Abstract

The success of Chile's economy in the past decades is relevant to the efforts of other emerging countries to achieve rapid economic growth. One of Chile's main accomplishments has been a steady increase in exports. The increase was in physical volume of exports, not in unit value. This increase was the result of a correct strategy of opening the economy, which permitted the more competitive Chilean businesses to access external markets. This strategy may be reaching a point of diminishing returns, so the dilemma that Chile now faces is relevant to other emerging countries as they try to grow their economies rapidly. To achieve significant further growth in the long run, Chile needs to move into new kinds of business opportunities, in categories and areas where it has not established a foothold. To break into these new areas, Chile has to develop new capabilities and new strategies. The old way of growing the economy is running into constraints. The data is about Chile's wood products export industry, which is the country's most successful in terms of adding value as measured by macro metrics. That export industry is not as well known as Chile's wine and fresh fruit export industries but has a more impressive record. The firms in Chile's wood export industry, despite being successful in increasing the dollar value of products exported, have not been able to make themselves competitive in stages of wood production beyond basic and repetitive processes. Other emerging countries are facing the same challenge. Chilean wood products exporting firms in Chile have been slow to respond to signals from the market.

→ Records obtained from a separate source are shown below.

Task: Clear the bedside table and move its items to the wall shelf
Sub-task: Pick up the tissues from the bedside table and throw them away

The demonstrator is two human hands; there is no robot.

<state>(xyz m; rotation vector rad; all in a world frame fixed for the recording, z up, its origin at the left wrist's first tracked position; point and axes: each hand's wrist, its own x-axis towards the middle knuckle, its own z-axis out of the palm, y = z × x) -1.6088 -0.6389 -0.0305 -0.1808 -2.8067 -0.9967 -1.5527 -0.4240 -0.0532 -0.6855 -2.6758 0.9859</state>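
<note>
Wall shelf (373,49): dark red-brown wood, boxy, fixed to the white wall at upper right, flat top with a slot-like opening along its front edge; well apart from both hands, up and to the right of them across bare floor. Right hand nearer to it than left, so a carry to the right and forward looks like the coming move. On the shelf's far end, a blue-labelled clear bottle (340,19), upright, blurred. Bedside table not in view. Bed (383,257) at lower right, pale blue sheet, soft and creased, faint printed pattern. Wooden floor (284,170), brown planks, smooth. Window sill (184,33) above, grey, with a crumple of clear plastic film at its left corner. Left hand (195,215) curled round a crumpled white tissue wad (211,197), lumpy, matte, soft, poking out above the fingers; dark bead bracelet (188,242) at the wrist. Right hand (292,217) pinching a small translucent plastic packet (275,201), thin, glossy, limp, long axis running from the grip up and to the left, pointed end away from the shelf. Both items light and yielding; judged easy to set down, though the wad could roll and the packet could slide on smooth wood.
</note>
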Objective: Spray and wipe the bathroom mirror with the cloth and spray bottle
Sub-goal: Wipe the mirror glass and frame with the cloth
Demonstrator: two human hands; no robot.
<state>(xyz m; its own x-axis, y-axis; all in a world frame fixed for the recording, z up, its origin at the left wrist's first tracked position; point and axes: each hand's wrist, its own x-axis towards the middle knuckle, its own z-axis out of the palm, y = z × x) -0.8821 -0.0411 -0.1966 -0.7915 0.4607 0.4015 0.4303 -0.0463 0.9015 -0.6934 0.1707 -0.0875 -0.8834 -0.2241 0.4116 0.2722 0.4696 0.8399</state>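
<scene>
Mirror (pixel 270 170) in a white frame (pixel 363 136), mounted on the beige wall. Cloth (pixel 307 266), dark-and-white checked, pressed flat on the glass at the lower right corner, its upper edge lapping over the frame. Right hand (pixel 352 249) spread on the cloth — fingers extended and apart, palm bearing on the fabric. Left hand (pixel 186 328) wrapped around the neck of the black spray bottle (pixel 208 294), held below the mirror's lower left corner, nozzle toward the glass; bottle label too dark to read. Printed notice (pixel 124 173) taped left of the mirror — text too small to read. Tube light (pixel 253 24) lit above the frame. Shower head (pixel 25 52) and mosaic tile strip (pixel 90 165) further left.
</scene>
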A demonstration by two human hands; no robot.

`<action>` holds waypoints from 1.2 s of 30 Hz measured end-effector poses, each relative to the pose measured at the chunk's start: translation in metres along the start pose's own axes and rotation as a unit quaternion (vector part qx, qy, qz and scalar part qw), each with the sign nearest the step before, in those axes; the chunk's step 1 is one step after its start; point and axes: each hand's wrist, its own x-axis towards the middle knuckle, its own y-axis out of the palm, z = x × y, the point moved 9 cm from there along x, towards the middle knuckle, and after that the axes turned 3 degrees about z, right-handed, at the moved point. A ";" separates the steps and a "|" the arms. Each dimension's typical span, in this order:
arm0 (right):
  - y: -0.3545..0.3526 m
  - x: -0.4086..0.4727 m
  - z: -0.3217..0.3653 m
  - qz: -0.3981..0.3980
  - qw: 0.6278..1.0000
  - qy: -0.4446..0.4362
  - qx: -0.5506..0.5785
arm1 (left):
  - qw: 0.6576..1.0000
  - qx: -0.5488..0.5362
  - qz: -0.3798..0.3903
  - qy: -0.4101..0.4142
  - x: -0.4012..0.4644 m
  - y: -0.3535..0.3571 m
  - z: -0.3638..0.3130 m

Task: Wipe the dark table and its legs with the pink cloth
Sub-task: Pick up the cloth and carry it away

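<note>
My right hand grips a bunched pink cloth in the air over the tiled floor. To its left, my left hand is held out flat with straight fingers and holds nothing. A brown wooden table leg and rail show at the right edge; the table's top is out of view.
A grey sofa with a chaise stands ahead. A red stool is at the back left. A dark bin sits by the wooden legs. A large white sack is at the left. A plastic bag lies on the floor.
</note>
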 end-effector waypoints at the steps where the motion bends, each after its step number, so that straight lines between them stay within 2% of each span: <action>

They have not been able to achieve high standards of quality or precision, and they have worked only with local raw materials. These firms have attempted to export manufactured products, but these attempts have failed. For those reasons many observers argue that the advantage in the market that these firms enjoy is due to superior endowments of natural resources rather than to corporate strategies. High raw material prices have not triggered a new chapter in this history. On the contrary, this comfortable situation has lulled the country into complacency. Other countries were in the same comfortable situation and now the financial crisis has intervened. Chile's present slow growth is discouraging but might prod the country to achieve greater sophistication in exporting goods and services.